The vacancy opened the moment Julian Nagelsmann walked away. Germany went out of the 2026 World Cup at the round of 32, beaten by Paraguay on penalties in Boston on June 29, and Nagelsmann stepped down soon after, accepting the blame for a tournament that never caught fire. For a four-time world champion, a June exit at a 48-team finals was not the campaign anyone at the DFB had signed off on.

A break that was always going to end

Klopp has not taken a touchline since he left Liverpool at the end of the 2023-24 season, closing a near-nine-year run at Anfield that brought a Premier League title and the Champions League. He did not disappear from the sport. Since 2025 he has run football operations across the Red Bull group, a boardroom role that kept him close to the game without the weekly grind of management. Friends always suspected the itch would return, and the one job capable of pulling him back was the national team.

He inherits a squad that is far from broken. Florian Wirtz, Jamal Musiala and Kai Havertz are all in or approaching their peak, and the group that reached the last 32 carried talent that flattered to deceive rather than a genuine lack of quality. What went missing in the United States was conviction, the sense of a team that knew how to win a knockout game. Germany have not won a World Cup knockout tie since lifting the trophy in 2014, and that drought, more than any single result, is what Klopp has been hired to end.

A four-year mandate

Reports in Germany put the deal at four years, which would keep Klopp in charge through Euro 2028 in the United Kingdom and Ireland and on to the 2030 World Cup. That points to a rebuild rather than a patch job, and it fits a manager who has never been interested in short stays. He is expected to bring in familiar faces, with long-serving Liverpool lieutenant Peter Krawietz and former assistant Pep Lijnders both linked to his backroom staff, while Rudi Völler is set to stay on as sporting director.
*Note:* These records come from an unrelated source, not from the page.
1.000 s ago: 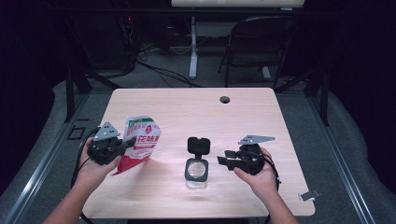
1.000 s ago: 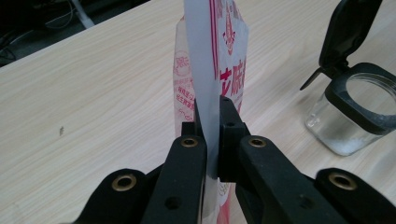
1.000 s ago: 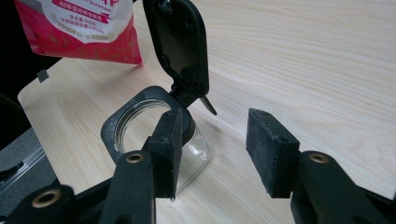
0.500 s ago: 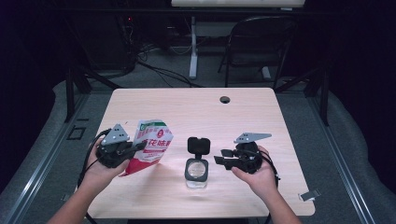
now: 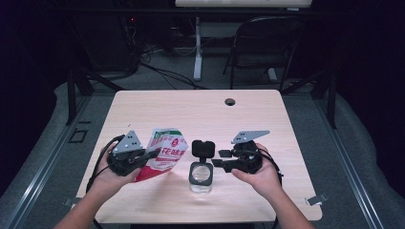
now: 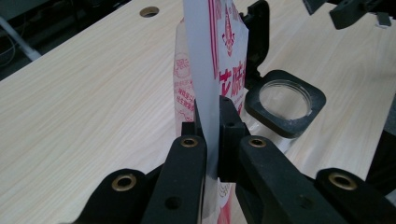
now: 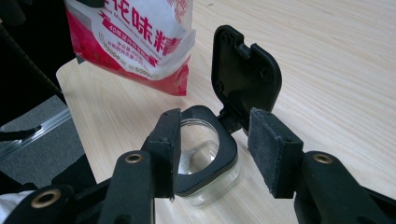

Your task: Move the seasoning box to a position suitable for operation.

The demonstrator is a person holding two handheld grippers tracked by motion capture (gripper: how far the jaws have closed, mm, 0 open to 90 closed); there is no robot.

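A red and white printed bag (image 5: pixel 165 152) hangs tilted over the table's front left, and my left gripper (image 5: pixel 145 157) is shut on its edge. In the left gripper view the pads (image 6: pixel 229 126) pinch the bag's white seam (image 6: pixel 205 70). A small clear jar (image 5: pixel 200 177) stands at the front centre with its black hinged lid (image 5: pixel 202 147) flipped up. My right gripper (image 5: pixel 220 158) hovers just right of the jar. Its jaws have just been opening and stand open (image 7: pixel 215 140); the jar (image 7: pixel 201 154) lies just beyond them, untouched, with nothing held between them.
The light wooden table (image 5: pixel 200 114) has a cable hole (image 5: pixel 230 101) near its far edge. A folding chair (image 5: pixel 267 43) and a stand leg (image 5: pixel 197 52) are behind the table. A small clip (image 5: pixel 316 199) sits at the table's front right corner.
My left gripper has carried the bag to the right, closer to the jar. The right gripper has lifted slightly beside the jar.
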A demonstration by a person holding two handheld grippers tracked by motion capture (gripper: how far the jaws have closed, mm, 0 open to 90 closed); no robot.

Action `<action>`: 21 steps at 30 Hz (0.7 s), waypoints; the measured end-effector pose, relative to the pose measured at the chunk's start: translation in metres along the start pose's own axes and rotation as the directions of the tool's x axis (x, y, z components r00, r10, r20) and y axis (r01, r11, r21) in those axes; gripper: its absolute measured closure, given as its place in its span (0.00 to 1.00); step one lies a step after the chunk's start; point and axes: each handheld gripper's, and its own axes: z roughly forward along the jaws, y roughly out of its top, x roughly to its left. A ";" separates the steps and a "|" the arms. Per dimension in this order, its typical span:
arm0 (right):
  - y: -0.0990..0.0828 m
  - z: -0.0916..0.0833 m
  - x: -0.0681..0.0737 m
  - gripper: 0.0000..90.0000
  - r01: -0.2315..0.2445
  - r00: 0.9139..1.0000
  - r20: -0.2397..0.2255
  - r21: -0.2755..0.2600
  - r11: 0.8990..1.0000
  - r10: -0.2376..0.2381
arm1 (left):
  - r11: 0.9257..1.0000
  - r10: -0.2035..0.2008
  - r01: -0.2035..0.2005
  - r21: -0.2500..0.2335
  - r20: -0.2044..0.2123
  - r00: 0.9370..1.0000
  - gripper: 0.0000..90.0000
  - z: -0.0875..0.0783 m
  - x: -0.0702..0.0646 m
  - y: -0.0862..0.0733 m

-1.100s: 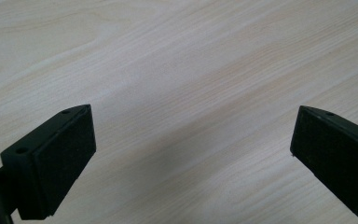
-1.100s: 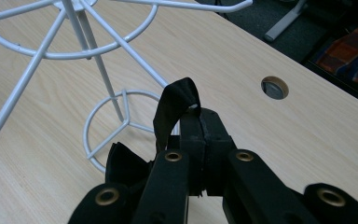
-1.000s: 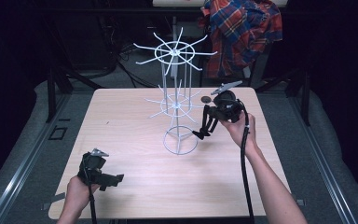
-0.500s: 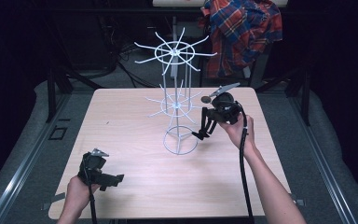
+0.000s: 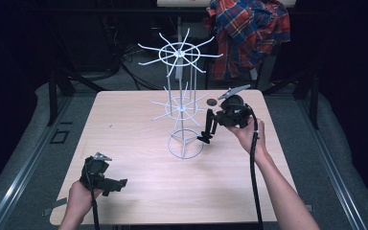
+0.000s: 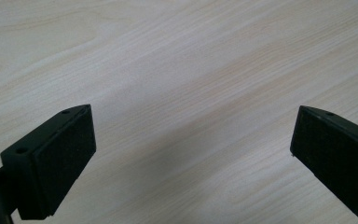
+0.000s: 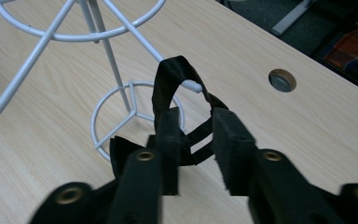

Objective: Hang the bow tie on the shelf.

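- Lower left of the high view: the left hand-held gripper point(image 5: 117, 184) lies low over the pale wooden bench point(image 5: 139, 201), held by the person's left hand point(image 5: 79, 201). In the left gripper view its two black jaws stand spread wide, with nothing but bare wood grain between them.
- Centre of the high view: a white wire display rack with two tiers of spoke-like arms point(image 5: 181, 108) stands upright on the bench, its round wire base ring point(image 5: 186, 145) resting flat on the wood.
- Right of centre in the high view: the right hand-held gripper point(image 5: 205, 136) points down and to the left, its tips just beside the base ring, held by the person's right hand point(image 5: 247, 134).
- In the right gripper view, a black fabric strap loop point(image 7: 177, 86) hangs over the white tip of one lower wire arm point(image 7: 191, 86), in the middle of the frame. The lower part of the strap runs between the jaws, which have just been opening and stand a little apart; the left pad lies against the strap, while a gap shows at the right pad.
- Upper right of the right gripper view: a round hole point(image 7: 282, 80) sits in the bench top.
- Top right of the high view: a red and blue plaid cloth point(image 5: 249, 33) hangs behind the bench.
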 end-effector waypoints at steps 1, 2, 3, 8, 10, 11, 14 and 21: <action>-0.001 -0.001 0.000 0.72 0.003 1.000 -0.013 0.003 1.000 -0.003 | 1.000 0.000 0.000 0.000 0.000 1.000 0.00 0.000 0.000 0.000; -0.001 -0.003 0.000 0.69 0.006 1.000 -0.008 0.005 1.000 -0.006 | 1.000 0.000 0.000 0.000 0.000 1.000 0.00 0.000 0.000 0.000; -0.002 -0.004 0.000 0.66 0.009 1.000 -0.004 0.008 1.000 -0.009 | 1.000 0.000 0.000 0.001 0.001 1.000 0.00 0.000 0.000 0.000; -0.009 -0.006 -0.002 0.50 -0.010 1.000 -0.016 0.017 1.000 0.011 | 1.000 0.001 -0.001 0.000 -0.002 1.000 0.00 0.000 0.000 0.000; -0.017 -0.008 -0.005 0.41 -0.022 0.999 -0.033 0.012 1.000 0.022 | 1.000 0.001 -0.001 -0.001 -0.002 1.000 0.00 0.000 -0.001 0.000; -0.017 -0.008 -0.005 0.41 -0.022 0.999 -0.033 0.012 1.000 0.022 | 1.000 0.002 -0.002 0.000 0.000 1.000 0.00 0.000 0.000 0.000; -0.027 -0.013 -0.007 0.34 -0.029 0.997 -0.069 -0.012 0.999 0.028 | 1.000 -0.004 0.004 0.000 0.001 1.000 0.00 0.000 0.000 0.000; -0.046 -0.018 -0.011 0.21 -0.036 0.995 -0.092 0.019 0.999 0.038 | 1.000 0.000 0.000 -0.002 -0.002 1.000 0.00 0.001 -0.001 0.000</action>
The appeal is obvious. Klopp’s best sides have been built on energy, front-foot pressing and a bond with the crowd, and the Euros in 2028 is exactly the kind of stage that brings the best out of him. Nagelsmann left behind a dressing room that had the players but not the identity. Restoring that identity, and the swagger that used to come with the German shirt, is the brief.

The pressure starts now

None of this guarantees anything. International management is a different discipline from the club game Klopp mastered, with fewer sessions, fewer chances to drill his ideas and no transfer market to reshape a squad. Plenty of celebrated club coaches have found the national-team rhythm a hard one to settle into. But few appointments in recent memory have felt this natural, and a German public worn down by a run of underwhelming tournaments will take the lift that comes with a manager they trust.

Once the DFB puts pen to paper, the rebuild starts in earnest. Klopp wanted a project worth returning for. He has found one, and the expectation that comes with it is enormous.